We all are attracted by people achieving success in different fields. Many of the successful people are also the role models for many people and students in the society. The act of being successful is not as easy as it is in saying or seeing others. It is only we who can make our way towards becoming successful in our life.

What is Meant by Success?

Success is something that is can be achieved by making the best use of our abilities and the resources that we have. Success isn’t very easy as spelled but requires greater patience. It totally depends upon us that how we want to shape of life and carrier. Every person in this world has a different opinion regarding the word success in his/her life. It is the real satisfaction and happiness that one gets after achieving the goal of life. Success brings happiness to our lives and motivates us to do our best. We all dream of becoming successful in life, but success is only achieved by people who are really concerned about it.

Few Ways of becoming Successful in Life

We all are born with some purpose in our life. It is because life without a significant goal is meaningless. We all understand ourselves and our abilities in a better way than anyone else. The utilization of our own ability in getting our goals accomplished makes us successful in our life. Here are some tips that can help you in becoming successful in your life.

Recognize your passion or goal – Everybody in this world is born with a unique talent. It is most essential for you to recognize your passion. Passion in doing any work gives you inner happiness and satisfaction. If you identify your passion and work accordingly the path of your success becomes clear. For example, if you have a talent for dancing and want to make it your carrier then you need to focus on polishing your dancing skill. This can only make you a successful dancer in your life.
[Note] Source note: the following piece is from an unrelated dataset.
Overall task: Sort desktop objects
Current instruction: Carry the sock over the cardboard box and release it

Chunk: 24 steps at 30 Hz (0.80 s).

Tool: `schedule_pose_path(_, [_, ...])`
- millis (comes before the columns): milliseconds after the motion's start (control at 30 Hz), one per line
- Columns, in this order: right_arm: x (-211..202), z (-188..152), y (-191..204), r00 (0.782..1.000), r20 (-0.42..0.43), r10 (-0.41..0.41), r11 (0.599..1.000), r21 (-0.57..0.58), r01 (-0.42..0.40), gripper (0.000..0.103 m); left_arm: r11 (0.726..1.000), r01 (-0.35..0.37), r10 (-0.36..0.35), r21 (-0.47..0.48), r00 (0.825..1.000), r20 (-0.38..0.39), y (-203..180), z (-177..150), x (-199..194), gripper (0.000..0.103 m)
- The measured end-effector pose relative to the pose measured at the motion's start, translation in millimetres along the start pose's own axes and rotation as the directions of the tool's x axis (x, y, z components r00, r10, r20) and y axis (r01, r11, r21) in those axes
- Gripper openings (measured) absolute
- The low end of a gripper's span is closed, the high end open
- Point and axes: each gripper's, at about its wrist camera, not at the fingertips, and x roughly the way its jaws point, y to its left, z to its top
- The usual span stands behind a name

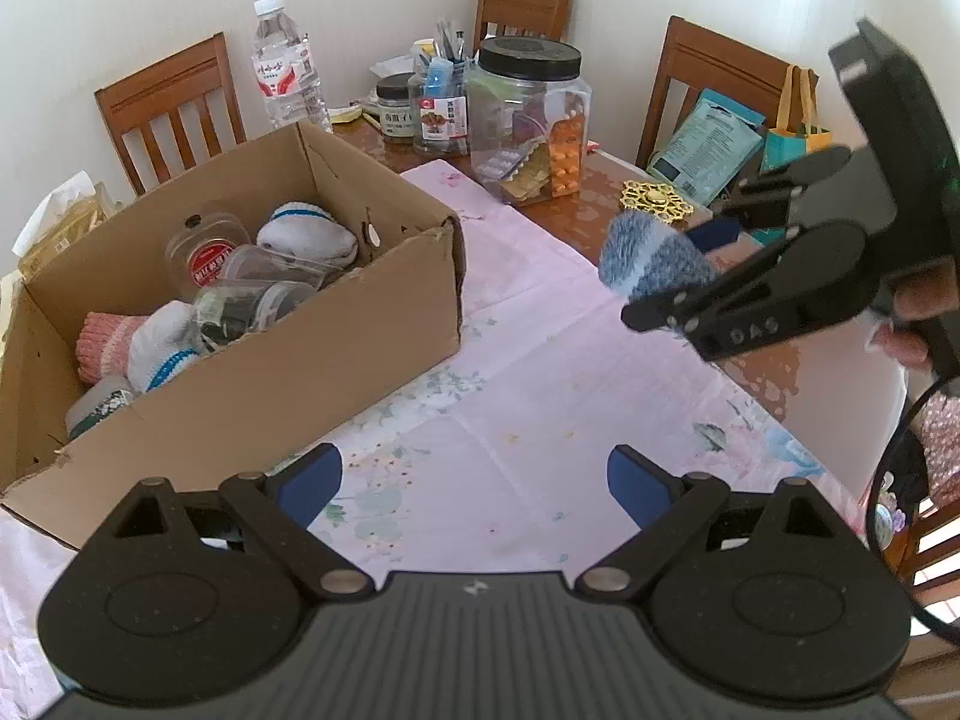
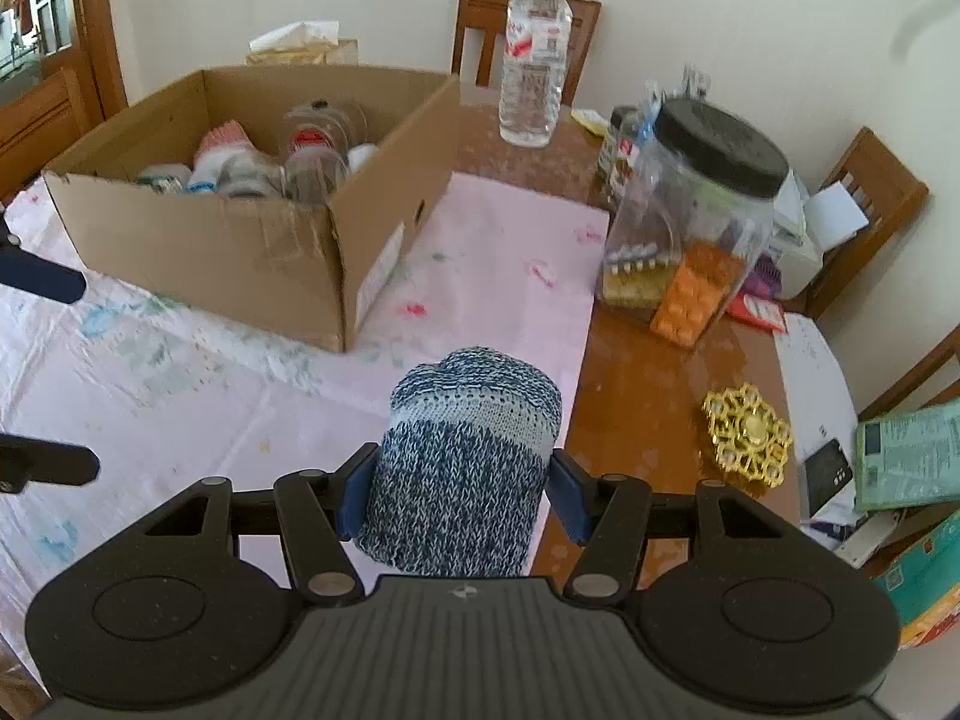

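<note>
The table (image 2: 648, 360) is brown wood, with a pale pink flowered cloth (image 1: 540, 372) over the part nearest me. Wooden chairs (image 1: 171, 108) stand round it against a cream wall.

The cardboard box (image 1: 336, 324) sits on the cloth, top open, to the left of both my grippers. Inside lie white socks with blue bands (image 1: 309, 234), a pink knitted piece (image 1: 102, 342) and several clear plastic jars (image 1: 252, 300), all heaped together.

A large clear jar with a black lid (image 2: 702, 210) stands on bare wood past the cloth's far right corner; blister packs of pills show through its side. A water bottle (image 2: 534, 54) stands upright behind the box. Smaller jars and a pot of pens (image 1: 441, 96) crowd the far corner of the table.

My right gripper (image 2: 459, 495) is closed onto a rolled blue-and-white knitted sock (image 2: 468, 456), one blue pad pressing each side. The roll is held off the table, over the cloth's right edge, well apart from the box.

My left gripper (image 1: 474, 480) has its fingers spread wide with nothing between them, hovering over the cloth just beside the box's near corner.

A gold, flower-shaped ornament (image 2: 747, 435) lies flat on the wood, near the held sock on its right.
</note>
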Motion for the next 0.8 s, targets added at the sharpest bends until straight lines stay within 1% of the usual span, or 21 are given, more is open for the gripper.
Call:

In other words, it can be said that it is essential to recognize the goal of your life and work upon it till it makes you shine.

Have the courage to accept failure – There are many challenges in the way of success. The people who are really serious about their passion or dreams make their way by facing challenges. It may happen that you might face failure in life while proceeding towards being successful. You must not lose hope but try to find out your mistakes that had been behind getting failure. According to our former President Dr. Abdul Kalam, the word FAIL means First Attempt in Learning. Failure is always accompanied by success. It makes you realize and learn from your mistakes. It is necessary that you must never panic about failure and have the courage to accept it. Success is a long process and therefore you need to have patience in you. This will surely make you successful in your life.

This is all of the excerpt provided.